Classification¶

Classification questions appear at every stage of a data science interview — from the fundamentals of logistic regression to the subtleties of threshold selection and class imbalance. Know the mechanics, not just the API calls.

Q1: What is logistic regression and how does it work?¶

Show answer

Logistic regression is a linear classifier that models the probability that an observation belongs to a class. Despite the name, it's used for classification, not regression.

It applies the sigmoid function to a linear combination of the input features:

P(y=1 | x) = σ(β₀ + β₁x₁ + ... + βₙxₙ)
           = 1 / (1 + e^(-(Xβ)))

The model outputs a probability between 0 and 1. A threshold (default 0.5) converts it to a class label.

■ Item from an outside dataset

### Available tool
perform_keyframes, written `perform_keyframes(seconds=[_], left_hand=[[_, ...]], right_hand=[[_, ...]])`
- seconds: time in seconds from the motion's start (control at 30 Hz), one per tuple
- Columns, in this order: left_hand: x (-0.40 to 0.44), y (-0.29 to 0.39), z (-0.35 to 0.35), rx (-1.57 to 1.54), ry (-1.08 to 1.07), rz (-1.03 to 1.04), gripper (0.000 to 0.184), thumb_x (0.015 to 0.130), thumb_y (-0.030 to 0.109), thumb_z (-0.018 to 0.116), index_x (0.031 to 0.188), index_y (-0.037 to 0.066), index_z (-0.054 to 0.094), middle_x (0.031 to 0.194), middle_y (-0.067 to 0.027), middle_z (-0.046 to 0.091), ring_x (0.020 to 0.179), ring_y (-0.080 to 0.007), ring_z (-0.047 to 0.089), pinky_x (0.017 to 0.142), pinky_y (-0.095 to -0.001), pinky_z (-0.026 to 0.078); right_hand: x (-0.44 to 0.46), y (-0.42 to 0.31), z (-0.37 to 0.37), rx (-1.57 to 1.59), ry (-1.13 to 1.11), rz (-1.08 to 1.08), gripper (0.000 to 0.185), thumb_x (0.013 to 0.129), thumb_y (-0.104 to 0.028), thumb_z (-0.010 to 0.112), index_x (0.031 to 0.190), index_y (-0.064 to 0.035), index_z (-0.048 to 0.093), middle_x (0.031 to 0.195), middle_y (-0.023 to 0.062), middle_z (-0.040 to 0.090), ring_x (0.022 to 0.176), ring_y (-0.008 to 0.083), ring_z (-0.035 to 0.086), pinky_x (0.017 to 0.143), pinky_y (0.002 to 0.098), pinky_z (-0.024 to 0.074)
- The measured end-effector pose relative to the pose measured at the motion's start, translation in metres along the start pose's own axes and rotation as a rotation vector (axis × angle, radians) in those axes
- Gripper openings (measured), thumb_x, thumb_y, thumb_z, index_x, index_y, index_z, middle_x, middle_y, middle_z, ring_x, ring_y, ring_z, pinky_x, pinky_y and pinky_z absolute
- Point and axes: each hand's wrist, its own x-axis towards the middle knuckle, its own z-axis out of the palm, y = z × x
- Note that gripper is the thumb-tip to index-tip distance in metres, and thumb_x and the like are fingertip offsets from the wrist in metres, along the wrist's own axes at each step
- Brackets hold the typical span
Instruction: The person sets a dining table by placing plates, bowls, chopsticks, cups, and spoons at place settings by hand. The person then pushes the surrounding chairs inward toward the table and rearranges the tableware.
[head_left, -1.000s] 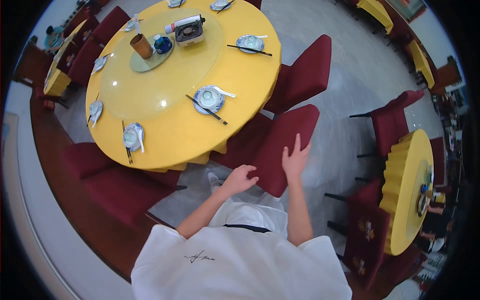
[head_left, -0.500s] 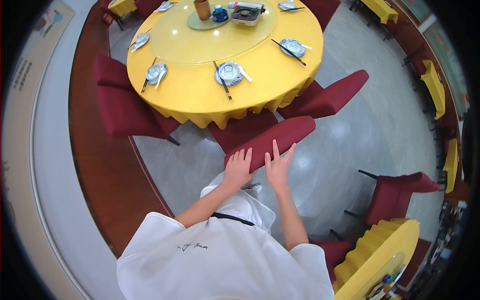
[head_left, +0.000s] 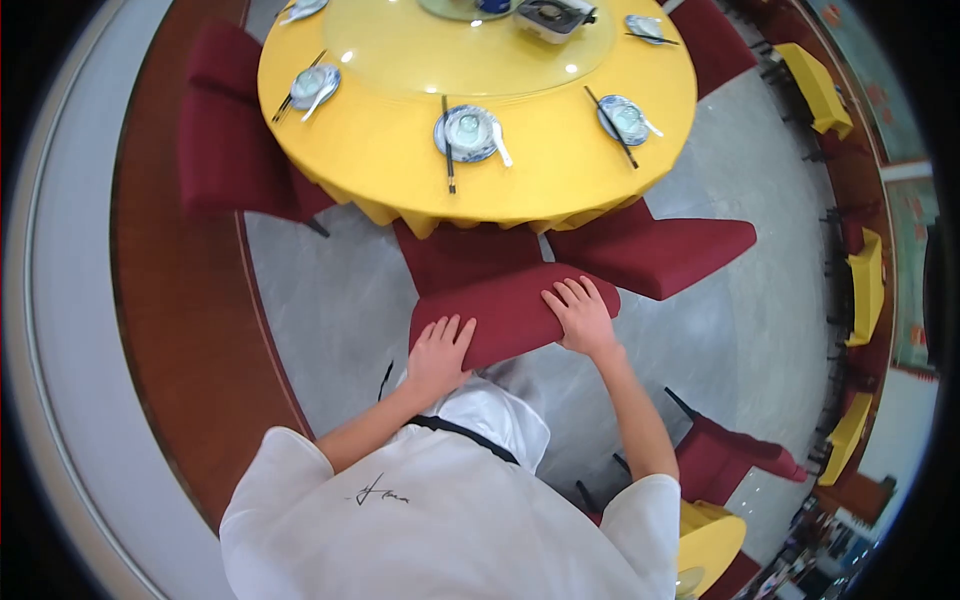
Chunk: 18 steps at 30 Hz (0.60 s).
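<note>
A dark red upholstered chair [head_left: 510, 312] stands in front of me, its seat partly under the yellow-covered round table [head_left: 360, 170]. My left hand [head_left: 440, 357] is closed over the left end of its backrest, fingers curled on top and thumb hidden. Over the right end, my right hand [head_left: 584, 317] grips the same backrest with its fingers bent over the top. Beyond the chair, a blue-and-white plate [head_left: 443, 133] with a small bowl lies on the table. Black chopsticks [head_left: 449, 170] are at its left, and a white spoon [head_left: 502, 146] is at its right.
Other red chairs flank this one, at the right [head_left: 655, 252] and at the left [head_left: 235, 145]. A portable stove [head_left: 552, 20] sits on the glass turntable [head_left: 400, 75]. Behind me at the right are another chair [head_left: 725, 455] and a yellow-covered table [head_left: 715, 540]. A wood-coloured floor strip [head_left: 170, 290] runs along the left.
My right hand has gone from spread fingers to gripping the right end of the backrest. The backrest now faces me more squarely, and my view has come nearer the table.
</note>
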Motion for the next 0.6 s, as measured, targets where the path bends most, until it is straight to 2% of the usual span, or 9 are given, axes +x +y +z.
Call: perform_keyframes(seconds=[0.07, 0.17, 0.27, 0.33, 0.4, 0.43, 0.53, 0.6], left_hand=[[0.011, 0.009, -0.002, 0.025, -0.03, -0.067, 0.088, 0.069, 0.032, 0.081, 0.145, 0.006, 0.044, 0.141, -0.0227, 0.052, 0.13, -0.037, 0.05, 0.112, -0.048, 0.038], [0.032, 0.033, 0.011, 0.041, -0.011, -0.106, 0.087, 0.069, 0.032, 0.081, 0.144, 0.004, 0.044, 0.141, -0.0231, 0.051, 0.13, -0.0374, 0.05, 0.112, -0.0488, 0.037], [0.059, 0.073, 0.018, 0.077, 0.028, -0.149, 0.086, 0.068, 0.031, 0.08, 0.142, 0.002, 0.046, 0.141, -0.0235, 0.051, 0.132, -0.0374, 0.05, 0.113, -0.0483, 0.036], [0.072, 0.094, 0.031, 0.066, 0.083, -0.242, 0.083, 0.064, 0.025, 0.081, 0.137, 0.002, 0.051, 0.141, -0.0193, 0.054, 0.133, -0.0331, 0.05, 0.114, -0.0457, 0.036], [0.071, 0.095, 0.034, 0.055, 0.135, -0.295, 0.083, 0.06, 0.023, 0.083, 0.135, 0.004, 0.054, 0.14, -0.0156, 0.056, 0.132, -0.0301, 0.051, 0.115, -0.0445, 0.037], [0.072, 0.096, 0.03, 0.1, 0.116, -0.299, 0.081, 0.059, 0.021, 0.082, 0.134, 0.004, 0.055, 0.139, -0.0137, 0.057, 0.132, -0.028, 0.052, 0.114, -0.0436, 0.038], [0.072, 0.101, 0.029, 0.098, 0.134, -0.297, 0.08, 0.058, 0.019, 0.082, 0.133, 0.004, 0.056, 0.138, -0.0139, 0.058, 0.13, -0.0282, 0.053, 0.113, -0.0435, 0.039], [0.071, 0.102, 0.027, 0.072, 0.124, -0.321, 0.075, 0.061, 0.017, 0.079, 0.132, 0.005, 0.057, 0.138, -0.0135, 0.059, 0.13, -0.0275, 0.053, 0.113, -0.0421, 0.039]], right_hand=[[0.006, 0.016, 0.006, 0.052, 0.015, -0.132, 0.082, 0.058, -0.027, 0.086, 0.133, -0.0105, 0.058, 0.133, 0.0143, 0.059, 0.128, 0.0312, 0.052, 0.114, 0.05, 0.034], [0.007, 0.027, 0.018, 0.052, 0.041, -0.22, 0.081, 0.06, -0.03, 0.084, 0.133, -0.0078, 0.058, 0.133, 0.0171, 0.059, 0.128, 0.033, 0.052, 0.111, 0.0493, 0.0364], [0.008, 0.021, -0.011, 0.178, 0.025, -0.206, 0.082, 0.061, -0.032, 0.084, 0.135, -0.0093, 0.056, 0.129, 0.0163, 0.061, 0.122, 0.035, 0.055, 0.108, 0.0484, 0.0397], [0.01, 0.007, 0.0, 0.177, 0.052, -0.289, 0.082, 0.062, -0.032, 0.084, 0.134, -0.0062, 0.055, 0.127, 0.0182, 0.061, 0.118, 0.037, 0.057, 0.107, 0.0479, 0.0411], [0.016, -0.012, 0.042, 0.096, 0.148, -0.277, 0.078, 0.062, -0.029, 0.085, 0.13, -0.0021, 0.056, 0.127, 0.0197, 0.061, 0.119, 0.0365, 0.058, 0.107, 0.0477, 0.0411], [0.017, -0.013, 0.027, 0.144, 0.12, -0.276, 0.059, 0.071, -0.017, 0.074, 0.125, 0.0013, 0.057, 0.122, 0.0204, 0.063, 0.116, 0.0359, 0.059, 0.106, 0.0465, 0.0421], [0.014, -0.011, 0.028, 0.126, 0.152, -0.28, 0.059, 0.07, -0.017, 0.074, 0.124, 0.0003, 0.058, 0.121, 0.0207, 0.063, 0.115, 0.0357, 0.06, 0.106, 0.0462, 0.0424], [0.016, -0.011, 0.026, 0.141, 0.073, -0.288, 0.064, 0.067, -0.02, 0.078, 0.124, 0.0, 0.058, 0.122, 0.0199, 0.062, 0.118, 0.0347, 0.058, 0.105, 0.0463, 0.0425]])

Training: coefficients are estimated by maximising the log-likelihood (equivalent to minimising binary cross-entropy loss). Unlike linear regression, there is no closed-form solution — gradient descent or iteratively reweighted least squares (IRLS) is used.

What makes it "linear": the decision boundary is a hyperplane in the feature space. The log-odds (logit) is linear in the features:

log(P/(1-P)) = Xβ

Key properties: - Outputs calibrated probabilities (when properly trained). - Interpretable: a coefficient βᵢ represents the change in log-odds for a one-unit increase in xᵢ. - Assumes a linear decision boundary — won't work well on non-linearly separable data without feature engineering.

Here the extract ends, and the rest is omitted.